I like Sony. I like the PlayStation brand. I decide to support them, by picking up a PS Vita, a system attempting to breach a market dominated by Nintendo’s family of handhelds and a world of smart-phone and tablet gaming. It has controls like a console, but touch screen features like a tablet: the Vita, in other words, is a sort of “Metal Gear” between infantry and artillery, (MGS reference, yeeeees.)
Sorry. But it’s best to keep cheery when talking about the Vita. Whatever I read about the system online, it’s usually about flagging sales and too steep a price—how the Vita is in desperate need for a game to make purchasing a Vita worthwhile.
Enter Gravity Rush: a wonderful experiment of an open-world superhero sim and an art-house game. It’s a mix of things, much like the Vita itself—and it gets a lot more right in what we want as a videogame than wrong.
What does the game get right? Being brave and trying something different. The protagonist, Kat, is a sweet young girl who is followed around by a cat called Dusty. It’s a adorable. I am in every way confident in my masculinity, and I can say freely that it’s sweet seeing a superhero fly around a city being followed by a mystic cat hailing from the milky way. When Kat lands Dusty is right behind her, like Navi from Ocarina of Time (only a hell of a lot less annoying.) It’s both original and even touching, without becoming sugary sweet.
The game also nails aesthetic. I’ve just finished a school term in France, and the brick-laden architecture has somehow followed me from there into the game. The environments look wonderful, and Kat, as she’s falling through the air, is animated brilliantly. She’s a superhero who doesn’t fly; she falls. She’s young and as awkward as she is with her new powers as we are with the controls. Together, through the events of the game, we master them. By the end both the player and Kat are pros, even though she’s still just a girl who’d like to have a boyfriend. Again, it’s sweet.
The music deserves a special shout-out as well. Entirely composed, the game sports catchy and heart-pounding tunes, and its OST is good enough to be downloaded and listened to on its own. You know, for weddings and junk. Seriously though, the music is beautifully done. Hop onto youtube and see what I mean.
Not all is well, though. An area where the game stumbles is with its narrative. Gravity Rush (aside from having an awkward title) has a few of the worst, clichéd plot elements in any sort of writing. Kat begins the game with… amnesia. Oh God, it hurts to type it. Yes, can’t remember a thing, and as the narrative progresses thing slowly unfold—though the ending leaves plenty of room for open interpretation of a sequel.
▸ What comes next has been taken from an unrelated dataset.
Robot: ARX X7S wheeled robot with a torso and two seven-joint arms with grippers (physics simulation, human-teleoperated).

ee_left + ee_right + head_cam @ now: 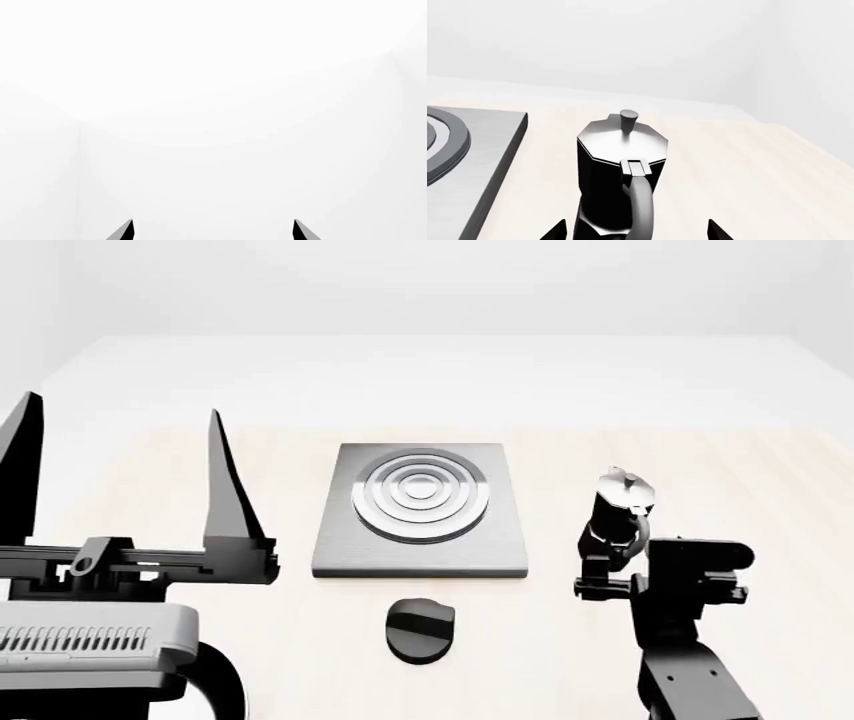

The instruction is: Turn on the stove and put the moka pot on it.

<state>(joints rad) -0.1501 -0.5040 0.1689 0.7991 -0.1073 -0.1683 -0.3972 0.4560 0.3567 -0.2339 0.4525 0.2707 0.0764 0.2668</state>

Which is fine. Have fun speculating like my friends and I did after watching “Prometheus.”
All in all, the game is good. Worthy of a purchase of the Vita? Maybe. Gravity Rush is a console experience designed for portable play—and it’s very well done. If you’re looking for something unique to kill a couple of rainy days with or a world you want to get lost in, sure—get this game. But if you’re already in possession of a Vita, you have no excuse. Go. Play this game so we can have more adventures with Kat and Dusty. Again, I’m waiting for the sequel.